Friday, January 01, 2016

Day One of Thirty-Day Challenge

I've started a thirty day journal challenge. Usually I try to stay away from prompts offered as part of someone else's pre-determined plan, but just having moved and the beginning of a new year I found myself reined in by the theme of daring.

It's daring after thirty-two years of living in a condo to purchase a stand alone home. Now that's daring--beginning a new chapter without any real sense of how to take care of a house.

The first prompt asked the writer to list achievements. At first I sought out synonyms and those were absolutely of no value.

Take the plunge—publishing a small press journal with Michaeline. We received a Cultural Council grant and the magazine was accepted by the Journal of Small Press Magazines.But the real coup was when the Boston Public Library ordered a subscription. Maybe some friends asked for the magazine. Several years after that the postal service increased their rates and we tired of an all volunteer magazine so we disbanded the magazine after six issues.

Later on we published two stand alone journals —Friends drew submissions from thirty-eight states and about ten countries. I loved the stories and the stories behind the stories we published.
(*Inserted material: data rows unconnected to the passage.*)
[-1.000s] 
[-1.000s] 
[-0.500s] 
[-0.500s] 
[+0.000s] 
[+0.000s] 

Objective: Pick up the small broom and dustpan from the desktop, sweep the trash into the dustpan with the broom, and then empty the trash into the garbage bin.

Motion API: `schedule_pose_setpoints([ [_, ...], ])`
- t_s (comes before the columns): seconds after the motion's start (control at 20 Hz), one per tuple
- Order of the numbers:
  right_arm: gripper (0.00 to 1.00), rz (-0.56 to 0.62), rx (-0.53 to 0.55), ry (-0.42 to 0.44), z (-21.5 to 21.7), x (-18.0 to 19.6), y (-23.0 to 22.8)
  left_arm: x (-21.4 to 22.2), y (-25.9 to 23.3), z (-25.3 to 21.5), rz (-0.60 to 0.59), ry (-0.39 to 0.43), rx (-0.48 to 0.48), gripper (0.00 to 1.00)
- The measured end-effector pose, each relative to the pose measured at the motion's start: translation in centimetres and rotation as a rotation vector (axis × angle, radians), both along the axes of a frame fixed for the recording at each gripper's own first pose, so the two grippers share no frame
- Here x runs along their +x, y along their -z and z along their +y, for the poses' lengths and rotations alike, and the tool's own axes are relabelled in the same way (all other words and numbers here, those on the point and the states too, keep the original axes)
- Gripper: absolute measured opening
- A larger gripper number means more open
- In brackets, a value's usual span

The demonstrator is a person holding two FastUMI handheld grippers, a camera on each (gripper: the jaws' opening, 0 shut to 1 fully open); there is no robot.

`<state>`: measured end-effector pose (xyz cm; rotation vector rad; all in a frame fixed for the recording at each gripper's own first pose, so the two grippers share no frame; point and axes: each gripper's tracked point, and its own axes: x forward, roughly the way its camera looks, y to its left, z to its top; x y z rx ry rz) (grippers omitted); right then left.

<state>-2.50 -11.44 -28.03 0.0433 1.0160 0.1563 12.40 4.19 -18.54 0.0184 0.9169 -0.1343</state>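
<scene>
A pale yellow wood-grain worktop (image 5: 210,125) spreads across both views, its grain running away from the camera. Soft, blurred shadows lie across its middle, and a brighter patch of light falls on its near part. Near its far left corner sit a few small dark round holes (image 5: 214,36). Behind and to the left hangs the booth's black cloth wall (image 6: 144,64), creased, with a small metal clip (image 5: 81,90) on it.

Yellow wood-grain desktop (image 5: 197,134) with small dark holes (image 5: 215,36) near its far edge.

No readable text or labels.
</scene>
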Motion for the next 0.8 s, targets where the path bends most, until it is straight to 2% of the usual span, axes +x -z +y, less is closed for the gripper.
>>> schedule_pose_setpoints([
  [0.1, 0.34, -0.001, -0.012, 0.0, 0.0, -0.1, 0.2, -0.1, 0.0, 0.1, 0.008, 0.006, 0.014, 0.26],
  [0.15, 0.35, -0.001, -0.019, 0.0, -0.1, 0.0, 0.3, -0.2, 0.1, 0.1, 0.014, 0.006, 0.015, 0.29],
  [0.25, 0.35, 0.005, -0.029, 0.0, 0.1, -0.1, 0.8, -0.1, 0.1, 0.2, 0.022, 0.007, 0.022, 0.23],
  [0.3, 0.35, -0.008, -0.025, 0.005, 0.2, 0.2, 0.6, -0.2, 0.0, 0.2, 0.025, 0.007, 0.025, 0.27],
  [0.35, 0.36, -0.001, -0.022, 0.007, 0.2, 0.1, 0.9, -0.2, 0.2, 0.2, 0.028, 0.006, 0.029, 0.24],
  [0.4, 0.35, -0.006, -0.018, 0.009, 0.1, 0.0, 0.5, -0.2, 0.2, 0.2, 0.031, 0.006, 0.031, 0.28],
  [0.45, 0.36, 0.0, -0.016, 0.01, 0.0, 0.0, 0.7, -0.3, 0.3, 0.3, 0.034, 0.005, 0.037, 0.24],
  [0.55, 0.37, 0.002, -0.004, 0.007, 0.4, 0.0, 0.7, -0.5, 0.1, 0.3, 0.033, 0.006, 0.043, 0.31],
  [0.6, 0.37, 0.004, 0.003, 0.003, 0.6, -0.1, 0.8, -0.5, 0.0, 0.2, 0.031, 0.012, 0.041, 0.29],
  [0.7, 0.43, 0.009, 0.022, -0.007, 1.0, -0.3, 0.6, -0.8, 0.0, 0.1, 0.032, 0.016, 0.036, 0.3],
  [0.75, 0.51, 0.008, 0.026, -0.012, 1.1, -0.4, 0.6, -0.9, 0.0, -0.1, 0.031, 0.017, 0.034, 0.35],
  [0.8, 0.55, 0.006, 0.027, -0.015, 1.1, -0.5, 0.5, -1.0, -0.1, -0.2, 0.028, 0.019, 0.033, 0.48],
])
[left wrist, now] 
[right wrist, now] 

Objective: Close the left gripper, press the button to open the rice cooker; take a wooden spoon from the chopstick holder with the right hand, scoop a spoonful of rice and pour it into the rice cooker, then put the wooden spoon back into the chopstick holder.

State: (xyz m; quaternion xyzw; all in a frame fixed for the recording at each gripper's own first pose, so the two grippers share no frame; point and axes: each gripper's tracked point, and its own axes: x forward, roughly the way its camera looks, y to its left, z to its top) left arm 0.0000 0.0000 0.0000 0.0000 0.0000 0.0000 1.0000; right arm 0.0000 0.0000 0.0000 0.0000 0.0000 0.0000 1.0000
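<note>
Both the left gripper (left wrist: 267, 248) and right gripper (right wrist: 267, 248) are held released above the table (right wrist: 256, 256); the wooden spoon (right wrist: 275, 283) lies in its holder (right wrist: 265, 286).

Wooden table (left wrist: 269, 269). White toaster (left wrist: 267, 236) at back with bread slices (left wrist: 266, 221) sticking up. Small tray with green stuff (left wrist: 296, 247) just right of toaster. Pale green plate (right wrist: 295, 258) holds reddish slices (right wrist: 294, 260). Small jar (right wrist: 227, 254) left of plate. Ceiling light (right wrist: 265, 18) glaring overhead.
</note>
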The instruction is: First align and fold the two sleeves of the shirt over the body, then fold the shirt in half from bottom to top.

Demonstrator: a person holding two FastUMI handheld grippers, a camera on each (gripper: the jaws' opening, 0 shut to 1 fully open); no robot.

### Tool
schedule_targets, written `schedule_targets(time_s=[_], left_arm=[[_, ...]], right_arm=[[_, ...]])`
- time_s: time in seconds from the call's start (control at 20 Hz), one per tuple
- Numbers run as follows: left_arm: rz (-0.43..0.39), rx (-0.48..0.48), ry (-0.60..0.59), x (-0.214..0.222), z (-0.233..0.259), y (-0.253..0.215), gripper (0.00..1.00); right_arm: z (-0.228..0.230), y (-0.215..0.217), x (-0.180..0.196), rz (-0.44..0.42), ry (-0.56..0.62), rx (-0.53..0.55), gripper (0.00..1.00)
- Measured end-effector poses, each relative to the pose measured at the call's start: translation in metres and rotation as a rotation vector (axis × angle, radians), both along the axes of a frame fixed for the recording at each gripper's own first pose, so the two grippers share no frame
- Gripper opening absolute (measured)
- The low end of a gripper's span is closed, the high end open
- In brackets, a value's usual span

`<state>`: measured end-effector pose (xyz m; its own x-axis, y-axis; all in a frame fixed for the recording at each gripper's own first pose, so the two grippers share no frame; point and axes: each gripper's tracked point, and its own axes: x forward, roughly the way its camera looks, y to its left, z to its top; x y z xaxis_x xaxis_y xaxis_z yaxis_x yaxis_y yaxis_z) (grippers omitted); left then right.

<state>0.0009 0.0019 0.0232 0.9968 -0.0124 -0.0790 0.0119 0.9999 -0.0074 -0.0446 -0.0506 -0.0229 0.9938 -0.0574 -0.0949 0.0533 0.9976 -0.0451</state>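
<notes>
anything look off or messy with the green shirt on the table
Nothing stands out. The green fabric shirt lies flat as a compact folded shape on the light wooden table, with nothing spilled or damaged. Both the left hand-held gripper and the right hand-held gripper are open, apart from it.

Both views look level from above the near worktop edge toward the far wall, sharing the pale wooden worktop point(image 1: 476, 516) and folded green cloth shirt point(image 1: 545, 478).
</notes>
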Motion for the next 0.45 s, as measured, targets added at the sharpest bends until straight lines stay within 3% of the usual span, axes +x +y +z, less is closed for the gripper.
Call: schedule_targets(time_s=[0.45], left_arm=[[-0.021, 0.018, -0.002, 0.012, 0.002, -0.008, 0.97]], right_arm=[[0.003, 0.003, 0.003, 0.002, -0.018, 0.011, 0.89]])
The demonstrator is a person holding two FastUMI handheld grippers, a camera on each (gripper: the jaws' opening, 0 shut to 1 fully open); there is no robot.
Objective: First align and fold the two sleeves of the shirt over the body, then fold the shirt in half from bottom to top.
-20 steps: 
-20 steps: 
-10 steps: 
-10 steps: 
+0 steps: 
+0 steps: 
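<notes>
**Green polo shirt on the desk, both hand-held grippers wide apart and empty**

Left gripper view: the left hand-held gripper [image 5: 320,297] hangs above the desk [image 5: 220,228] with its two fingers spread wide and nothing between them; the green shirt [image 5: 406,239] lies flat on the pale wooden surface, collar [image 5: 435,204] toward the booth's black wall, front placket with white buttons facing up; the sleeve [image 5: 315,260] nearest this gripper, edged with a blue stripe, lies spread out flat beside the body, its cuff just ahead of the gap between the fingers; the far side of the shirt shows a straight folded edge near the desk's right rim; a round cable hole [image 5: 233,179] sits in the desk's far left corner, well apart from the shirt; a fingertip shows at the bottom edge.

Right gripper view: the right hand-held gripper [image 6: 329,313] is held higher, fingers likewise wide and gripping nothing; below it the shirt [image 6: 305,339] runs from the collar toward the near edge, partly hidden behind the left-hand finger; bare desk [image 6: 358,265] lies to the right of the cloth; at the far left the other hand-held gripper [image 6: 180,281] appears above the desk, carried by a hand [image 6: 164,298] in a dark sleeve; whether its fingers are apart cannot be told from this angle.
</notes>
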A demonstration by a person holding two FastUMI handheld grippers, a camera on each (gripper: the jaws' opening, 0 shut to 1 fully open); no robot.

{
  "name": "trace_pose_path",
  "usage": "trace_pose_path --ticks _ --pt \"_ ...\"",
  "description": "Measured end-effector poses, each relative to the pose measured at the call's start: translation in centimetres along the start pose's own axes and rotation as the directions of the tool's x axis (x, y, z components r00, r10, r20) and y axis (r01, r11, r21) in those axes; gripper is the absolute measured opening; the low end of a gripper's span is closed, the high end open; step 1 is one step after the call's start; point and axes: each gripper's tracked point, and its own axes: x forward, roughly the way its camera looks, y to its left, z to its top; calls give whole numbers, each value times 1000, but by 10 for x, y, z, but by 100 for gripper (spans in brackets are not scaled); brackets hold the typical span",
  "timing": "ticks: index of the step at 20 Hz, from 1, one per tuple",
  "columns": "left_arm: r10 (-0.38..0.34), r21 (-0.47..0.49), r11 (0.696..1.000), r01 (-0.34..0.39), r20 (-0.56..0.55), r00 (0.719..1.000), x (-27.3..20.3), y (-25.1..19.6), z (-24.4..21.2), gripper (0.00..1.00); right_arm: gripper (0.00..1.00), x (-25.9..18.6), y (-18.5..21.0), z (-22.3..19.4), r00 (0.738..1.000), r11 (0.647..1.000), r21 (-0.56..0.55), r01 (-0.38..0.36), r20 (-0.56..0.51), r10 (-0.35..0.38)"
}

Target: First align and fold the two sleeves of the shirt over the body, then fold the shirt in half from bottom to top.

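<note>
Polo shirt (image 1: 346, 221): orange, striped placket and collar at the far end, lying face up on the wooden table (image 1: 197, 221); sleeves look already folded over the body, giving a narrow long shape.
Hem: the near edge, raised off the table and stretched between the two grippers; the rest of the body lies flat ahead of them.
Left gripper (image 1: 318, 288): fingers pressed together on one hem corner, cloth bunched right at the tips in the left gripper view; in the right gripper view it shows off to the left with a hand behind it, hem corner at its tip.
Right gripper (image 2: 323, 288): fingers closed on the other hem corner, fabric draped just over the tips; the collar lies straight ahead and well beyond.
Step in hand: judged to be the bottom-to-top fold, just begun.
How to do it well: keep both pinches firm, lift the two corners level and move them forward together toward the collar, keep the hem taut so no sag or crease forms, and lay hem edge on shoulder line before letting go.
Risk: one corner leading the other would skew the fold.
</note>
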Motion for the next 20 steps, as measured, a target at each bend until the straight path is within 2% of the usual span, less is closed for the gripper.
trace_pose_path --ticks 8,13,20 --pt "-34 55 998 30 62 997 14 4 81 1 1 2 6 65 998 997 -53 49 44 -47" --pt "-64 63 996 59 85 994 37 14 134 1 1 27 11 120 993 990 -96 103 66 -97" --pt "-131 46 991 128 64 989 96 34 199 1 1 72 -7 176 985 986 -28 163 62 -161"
Perhaps the achievement—although I find that word overbearing—happened in school. I taught middle school learning disabled students for thirty-three years. Most of them came into my program reading three years below level and unable to write a proper sentence— let alone a paragraph. I ran a separate Language Arts program for those students. Occasionally a student needed a private school placement, but those placements were few. Everyone learned to read.

And we read what was of interest. One group read agricultural manuals and recipes because two boys wanted to be chefs. One of those boys received a full scholarship to The Culinary Institute of America. He's a pastry chef at a major New York hotel. We also read magazines devoted to snowboarding and skateboarding—whatever motivated you to learn. And the boys, they were mostly boys, also devoted hours to learning to read using the Gillingham method which relies on a strict application of the rules of phonics. At the end of the year their accomplishment was celebrated with the PPP— Phonics Pizza Party.

"Order whatever kind of pizza you want." I'd say. "You guys earned it."

Then in the order of achievement—keeping up this daily blog.

The next prompt asked me to connect the dots. The thread that runs through has to do with writing and reading.